Well, finally, here are trends I can get behind. Mostly though, I find trends irritatingly interesting. They have a whiff of resolutions about them and seem to appear at around the same time. I read them avidly, as I must, all with the intention of ignoring them, but sneakily they are a bit like advertising in that I hope I am immune to them but I am so totally not. They are unexpected guests in the recesses of my mind, blithely asserting their influence and overstaying their welcome. It helps though that it’s rare that I actually positively like something that’s trending so I am relatively safe in my perception of myself as a contrarian.

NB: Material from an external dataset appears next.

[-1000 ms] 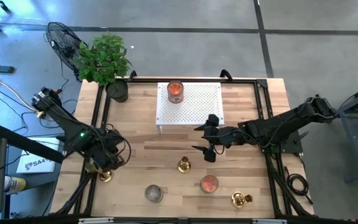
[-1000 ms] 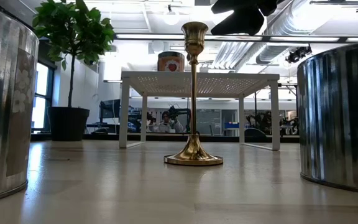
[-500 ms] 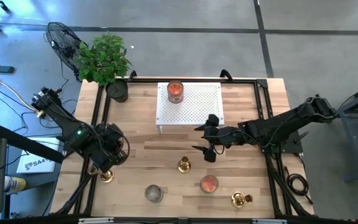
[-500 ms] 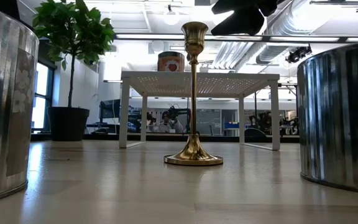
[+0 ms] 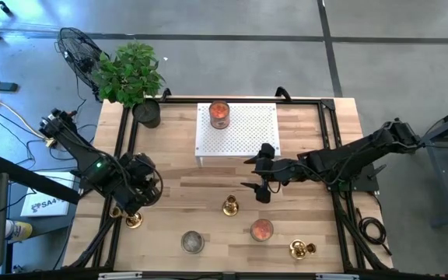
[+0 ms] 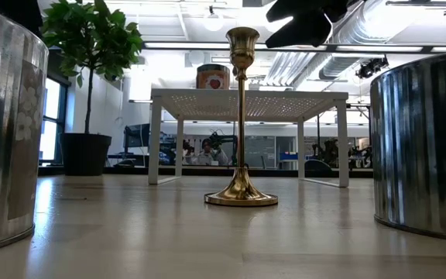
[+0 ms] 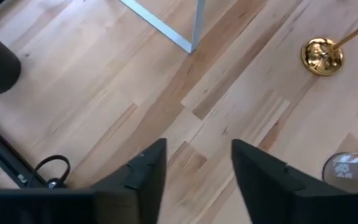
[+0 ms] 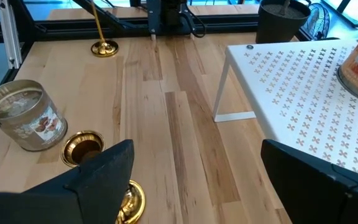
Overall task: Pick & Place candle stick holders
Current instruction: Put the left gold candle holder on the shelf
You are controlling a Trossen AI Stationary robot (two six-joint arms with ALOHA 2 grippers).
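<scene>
Left pincer (image 5: 133, 204) hovers at the bench's (image 5: 208, 187) left edge, right above a brass candlestick (image 5: 133, 220) standing there. In the left wrist view its fingers (image 7: 143, 177) stand apart with only bare wood between them, nothing held.

Right pincer (image 5: 260, 183) hangs over the middle of the bench, just in front of the white perforated stand (image 5: 243, 128). Its fingers (image 8: 107, 165) are spread wide and empty, a gold holder (image 8: 129, 198) just under them.

That is the tall candlestick (image 5: 230, 206), upright near the bench's centre, a little toward the front edge. Two more small brass holders (image 5: 302, 250) sit together at the front right corner.

Around them: a glass jar candle (image 5: 261, 229) between the tall candlestick and the corner pair, a grey tin (image 5: 192, 242) at the front edge, another jar candle (image 5: 219, 113) on the white stand, and a potted plant (image 5: 131, 74) at the back left corner.
</scene>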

So isn’t it marvellous that this year one of the major trends in interior design is to follow one’s own inclination, whatever that might be. To paraphrase the great Oscar Wilde, my go to man for a bon mot, “Fashion [in interiors] is what one wears [likes] oneself.” So you can surround yourself with a riot of clashing colour and pattern or live in Zen-like monochromatic tranquillity and be reassured that whatever you choose, you are totally utterly fashionable. Isn’t that the best trend ever? There will be those who will deride your sartorial choices as bad taste, but we all know what we think about such folks. Some people are so achingly behind the times.
And to consider oneself truly fashionable, one must temper this long awaited green light for self-actualisation, or as some might have it, self-indulgence, with those other major trends – sustainability and provenance. Sustainability and provenance have no truck with selfishness. Both require us to think of others and of the Earth; that we act with due consideration of their wellbeing, now and in the future. They insist that we reflect before we spend our money; that we behave as conscious consumers. That we don’t just buy reflexively, which actually is very hard given the amount of advertising we are exposed to, but that we buy with the intention of using and loving the item for many years to come and perhaps passing it on down the generations. You know, like folks used to do until relatively recently.
Having recently finished reading Charles Duhigg’s book The Power of Habit, I wonder whether this approach to persuading us to mend our ways might just have a chance of working where all the prognostications of doom have failed. And wouldn’t that be fabulous?